### WHAT YOU WILL DO
In the entries below, find every line holding the string "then" and collect it.

BEGIN DATASET ENTRIES

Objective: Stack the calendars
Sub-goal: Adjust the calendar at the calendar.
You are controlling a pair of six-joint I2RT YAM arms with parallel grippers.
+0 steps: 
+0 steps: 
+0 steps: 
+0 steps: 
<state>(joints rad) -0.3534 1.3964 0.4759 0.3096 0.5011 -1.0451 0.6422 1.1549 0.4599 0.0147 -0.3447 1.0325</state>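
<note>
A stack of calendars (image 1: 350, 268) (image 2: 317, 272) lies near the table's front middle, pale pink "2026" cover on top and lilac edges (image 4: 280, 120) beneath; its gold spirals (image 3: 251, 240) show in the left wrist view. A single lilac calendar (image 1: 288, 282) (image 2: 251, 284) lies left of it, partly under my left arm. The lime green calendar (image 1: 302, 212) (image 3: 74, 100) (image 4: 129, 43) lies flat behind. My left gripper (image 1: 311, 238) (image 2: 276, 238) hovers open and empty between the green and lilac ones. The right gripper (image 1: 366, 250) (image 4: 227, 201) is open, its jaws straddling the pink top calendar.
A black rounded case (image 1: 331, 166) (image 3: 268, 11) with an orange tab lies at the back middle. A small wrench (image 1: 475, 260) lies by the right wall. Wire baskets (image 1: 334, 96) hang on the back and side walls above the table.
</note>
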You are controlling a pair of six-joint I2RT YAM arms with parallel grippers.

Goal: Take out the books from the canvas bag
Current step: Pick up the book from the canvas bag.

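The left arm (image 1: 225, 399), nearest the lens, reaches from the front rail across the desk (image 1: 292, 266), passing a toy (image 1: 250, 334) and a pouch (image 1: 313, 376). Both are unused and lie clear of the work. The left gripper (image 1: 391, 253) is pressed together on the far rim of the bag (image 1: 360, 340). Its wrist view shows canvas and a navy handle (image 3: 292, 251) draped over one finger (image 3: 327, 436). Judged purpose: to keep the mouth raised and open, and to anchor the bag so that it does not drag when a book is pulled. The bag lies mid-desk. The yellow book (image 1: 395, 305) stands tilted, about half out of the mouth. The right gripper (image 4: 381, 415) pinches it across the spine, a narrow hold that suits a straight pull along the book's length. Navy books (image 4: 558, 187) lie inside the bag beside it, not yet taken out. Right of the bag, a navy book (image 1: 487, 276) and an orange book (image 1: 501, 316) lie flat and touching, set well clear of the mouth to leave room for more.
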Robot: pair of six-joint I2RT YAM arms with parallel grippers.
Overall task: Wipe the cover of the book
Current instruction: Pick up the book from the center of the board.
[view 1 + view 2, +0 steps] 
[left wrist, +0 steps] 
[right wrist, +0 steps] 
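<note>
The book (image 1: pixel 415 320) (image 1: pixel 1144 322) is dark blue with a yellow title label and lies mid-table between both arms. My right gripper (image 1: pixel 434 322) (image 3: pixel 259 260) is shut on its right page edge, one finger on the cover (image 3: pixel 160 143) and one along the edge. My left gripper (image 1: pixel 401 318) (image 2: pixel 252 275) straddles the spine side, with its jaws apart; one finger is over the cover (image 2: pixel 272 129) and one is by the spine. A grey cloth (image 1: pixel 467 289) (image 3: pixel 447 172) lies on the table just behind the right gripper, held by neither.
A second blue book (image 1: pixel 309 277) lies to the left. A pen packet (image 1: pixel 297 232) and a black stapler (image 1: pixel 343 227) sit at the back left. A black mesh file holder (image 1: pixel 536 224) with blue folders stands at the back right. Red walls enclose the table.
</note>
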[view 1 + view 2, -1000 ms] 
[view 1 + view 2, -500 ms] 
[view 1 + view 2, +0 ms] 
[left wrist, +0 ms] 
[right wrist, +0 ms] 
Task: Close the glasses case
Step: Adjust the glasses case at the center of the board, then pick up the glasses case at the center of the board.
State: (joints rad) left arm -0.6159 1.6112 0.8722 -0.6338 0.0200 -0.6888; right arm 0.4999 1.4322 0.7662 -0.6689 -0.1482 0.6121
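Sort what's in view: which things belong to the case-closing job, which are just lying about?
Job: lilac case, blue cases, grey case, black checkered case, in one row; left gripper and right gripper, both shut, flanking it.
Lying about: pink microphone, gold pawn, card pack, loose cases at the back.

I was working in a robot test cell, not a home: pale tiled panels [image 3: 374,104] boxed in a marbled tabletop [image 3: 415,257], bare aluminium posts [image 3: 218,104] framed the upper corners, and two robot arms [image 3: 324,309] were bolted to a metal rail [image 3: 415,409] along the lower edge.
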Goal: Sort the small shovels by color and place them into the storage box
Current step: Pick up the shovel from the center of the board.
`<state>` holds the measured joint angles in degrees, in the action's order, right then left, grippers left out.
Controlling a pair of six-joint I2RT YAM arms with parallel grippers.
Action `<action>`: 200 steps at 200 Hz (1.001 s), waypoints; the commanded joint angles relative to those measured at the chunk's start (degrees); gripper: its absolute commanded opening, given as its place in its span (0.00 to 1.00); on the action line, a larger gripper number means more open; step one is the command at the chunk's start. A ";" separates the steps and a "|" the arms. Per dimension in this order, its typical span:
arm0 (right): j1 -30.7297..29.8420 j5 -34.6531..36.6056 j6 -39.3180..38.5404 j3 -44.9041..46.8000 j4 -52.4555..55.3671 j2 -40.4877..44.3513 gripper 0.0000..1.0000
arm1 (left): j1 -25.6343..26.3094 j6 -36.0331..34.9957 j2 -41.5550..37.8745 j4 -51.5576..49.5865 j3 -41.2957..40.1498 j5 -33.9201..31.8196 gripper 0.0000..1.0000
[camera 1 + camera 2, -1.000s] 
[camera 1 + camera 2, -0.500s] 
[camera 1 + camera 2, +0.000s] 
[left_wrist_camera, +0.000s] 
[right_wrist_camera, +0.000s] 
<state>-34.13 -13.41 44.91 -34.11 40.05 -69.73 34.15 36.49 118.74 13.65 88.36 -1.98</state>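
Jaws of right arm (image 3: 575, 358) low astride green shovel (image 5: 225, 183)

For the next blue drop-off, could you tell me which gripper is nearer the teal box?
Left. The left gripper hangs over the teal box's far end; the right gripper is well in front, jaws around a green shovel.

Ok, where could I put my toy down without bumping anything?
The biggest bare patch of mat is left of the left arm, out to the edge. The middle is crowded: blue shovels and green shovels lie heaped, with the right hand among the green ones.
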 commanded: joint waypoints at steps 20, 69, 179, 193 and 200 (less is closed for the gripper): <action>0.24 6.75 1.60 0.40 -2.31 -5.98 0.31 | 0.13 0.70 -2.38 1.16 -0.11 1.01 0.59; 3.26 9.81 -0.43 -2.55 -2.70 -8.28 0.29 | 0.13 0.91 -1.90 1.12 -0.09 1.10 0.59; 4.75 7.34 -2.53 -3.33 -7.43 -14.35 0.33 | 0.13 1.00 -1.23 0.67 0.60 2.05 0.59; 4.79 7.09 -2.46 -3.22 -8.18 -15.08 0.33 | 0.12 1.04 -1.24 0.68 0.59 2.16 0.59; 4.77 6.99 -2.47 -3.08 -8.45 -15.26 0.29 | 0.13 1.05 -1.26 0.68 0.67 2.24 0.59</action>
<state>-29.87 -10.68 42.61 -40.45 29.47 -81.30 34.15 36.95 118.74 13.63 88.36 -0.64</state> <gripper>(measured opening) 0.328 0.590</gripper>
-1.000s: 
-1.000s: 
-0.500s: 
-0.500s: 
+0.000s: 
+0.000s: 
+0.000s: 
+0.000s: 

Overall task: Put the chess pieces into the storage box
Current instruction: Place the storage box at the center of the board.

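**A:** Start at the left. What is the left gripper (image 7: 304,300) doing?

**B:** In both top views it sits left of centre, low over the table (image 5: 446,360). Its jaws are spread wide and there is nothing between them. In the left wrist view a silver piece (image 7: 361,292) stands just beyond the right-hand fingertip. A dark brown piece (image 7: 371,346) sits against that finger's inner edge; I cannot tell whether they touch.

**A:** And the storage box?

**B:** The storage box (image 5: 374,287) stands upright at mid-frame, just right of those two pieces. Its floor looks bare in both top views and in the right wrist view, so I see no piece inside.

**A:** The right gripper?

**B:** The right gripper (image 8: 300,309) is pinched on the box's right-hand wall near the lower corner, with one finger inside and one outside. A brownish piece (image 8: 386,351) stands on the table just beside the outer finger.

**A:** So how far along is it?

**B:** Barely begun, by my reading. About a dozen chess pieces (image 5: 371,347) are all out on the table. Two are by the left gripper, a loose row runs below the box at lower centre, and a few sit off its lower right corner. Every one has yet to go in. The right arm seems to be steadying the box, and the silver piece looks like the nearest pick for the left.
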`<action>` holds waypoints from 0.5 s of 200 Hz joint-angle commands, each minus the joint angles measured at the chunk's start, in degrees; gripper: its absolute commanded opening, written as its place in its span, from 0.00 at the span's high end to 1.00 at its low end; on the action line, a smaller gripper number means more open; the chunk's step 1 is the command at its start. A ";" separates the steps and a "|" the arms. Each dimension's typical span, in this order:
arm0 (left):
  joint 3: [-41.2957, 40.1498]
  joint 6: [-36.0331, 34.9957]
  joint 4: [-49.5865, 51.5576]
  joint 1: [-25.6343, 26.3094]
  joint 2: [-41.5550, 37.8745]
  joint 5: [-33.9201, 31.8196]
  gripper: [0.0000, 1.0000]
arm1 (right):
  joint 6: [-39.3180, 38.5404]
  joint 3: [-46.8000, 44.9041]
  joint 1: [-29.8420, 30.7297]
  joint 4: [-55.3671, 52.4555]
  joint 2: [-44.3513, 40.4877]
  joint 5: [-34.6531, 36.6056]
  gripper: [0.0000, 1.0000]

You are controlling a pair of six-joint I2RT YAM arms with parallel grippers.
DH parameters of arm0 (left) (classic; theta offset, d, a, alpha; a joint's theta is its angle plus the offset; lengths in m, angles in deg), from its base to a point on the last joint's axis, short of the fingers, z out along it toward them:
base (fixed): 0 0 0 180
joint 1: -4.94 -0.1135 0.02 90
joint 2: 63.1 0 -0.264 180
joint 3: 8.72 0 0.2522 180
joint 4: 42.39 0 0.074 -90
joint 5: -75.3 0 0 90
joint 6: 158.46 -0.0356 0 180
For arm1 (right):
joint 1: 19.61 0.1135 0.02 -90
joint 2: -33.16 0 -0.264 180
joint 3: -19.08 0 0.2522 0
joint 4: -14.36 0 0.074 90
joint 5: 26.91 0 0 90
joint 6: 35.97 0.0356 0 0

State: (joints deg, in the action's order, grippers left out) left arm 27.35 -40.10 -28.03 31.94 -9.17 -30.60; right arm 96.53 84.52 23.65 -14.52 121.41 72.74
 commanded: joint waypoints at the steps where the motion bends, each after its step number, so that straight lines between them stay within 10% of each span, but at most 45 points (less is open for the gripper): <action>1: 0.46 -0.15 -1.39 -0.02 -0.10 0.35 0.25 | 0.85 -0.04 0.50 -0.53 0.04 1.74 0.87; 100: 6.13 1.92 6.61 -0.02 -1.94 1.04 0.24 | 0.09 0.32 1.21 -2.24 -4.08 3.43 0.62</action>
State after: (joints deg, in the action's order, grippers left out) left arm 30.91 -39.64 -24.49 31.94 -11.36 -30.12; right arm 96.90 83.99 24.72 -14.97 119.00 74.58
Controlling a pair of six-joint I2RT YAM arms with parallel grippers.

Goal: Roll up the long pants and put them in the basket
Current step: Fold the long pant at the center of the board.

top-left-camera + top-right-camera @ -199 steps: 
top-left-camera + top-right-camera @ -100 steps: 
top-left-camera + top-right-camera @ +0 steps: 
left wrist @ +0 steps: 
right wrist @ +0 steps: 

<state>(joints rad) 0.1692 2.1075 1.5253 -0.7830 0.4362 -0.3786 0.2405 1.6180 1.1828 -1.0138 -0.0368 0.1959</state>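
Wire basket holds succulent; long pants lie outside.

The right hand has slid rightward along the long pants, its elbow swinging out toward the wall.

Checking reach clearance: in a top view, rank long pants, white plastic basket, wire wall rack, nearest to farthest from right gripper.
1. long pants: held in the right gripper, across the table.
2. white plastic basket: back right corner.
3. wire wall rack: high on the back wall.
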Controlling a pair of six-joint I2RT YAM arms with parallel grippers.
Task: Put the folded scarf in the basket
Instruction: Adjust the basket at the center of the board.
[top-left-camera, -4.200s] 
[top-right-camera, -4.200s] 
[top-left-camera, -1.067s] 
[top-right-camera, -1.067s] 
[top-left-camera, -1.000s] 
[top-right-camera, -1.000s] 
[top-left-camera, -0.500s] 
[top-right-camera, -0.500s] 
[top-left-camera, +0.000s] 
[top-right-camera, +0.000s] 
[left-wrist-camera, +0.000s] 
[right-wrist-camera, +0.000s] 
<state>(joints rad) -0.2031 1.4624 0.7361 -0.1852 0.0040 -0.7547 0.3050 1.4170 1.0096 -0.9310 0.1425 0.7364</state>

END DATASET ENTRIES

### WRITTEN SOLUTION
Step: Adjust the glasses case at the center of the board, then pick up the glasses case at the center of the board.
`<state>` holds the measured joint angles in degrees, in the action's order, right then left, grippers left out.

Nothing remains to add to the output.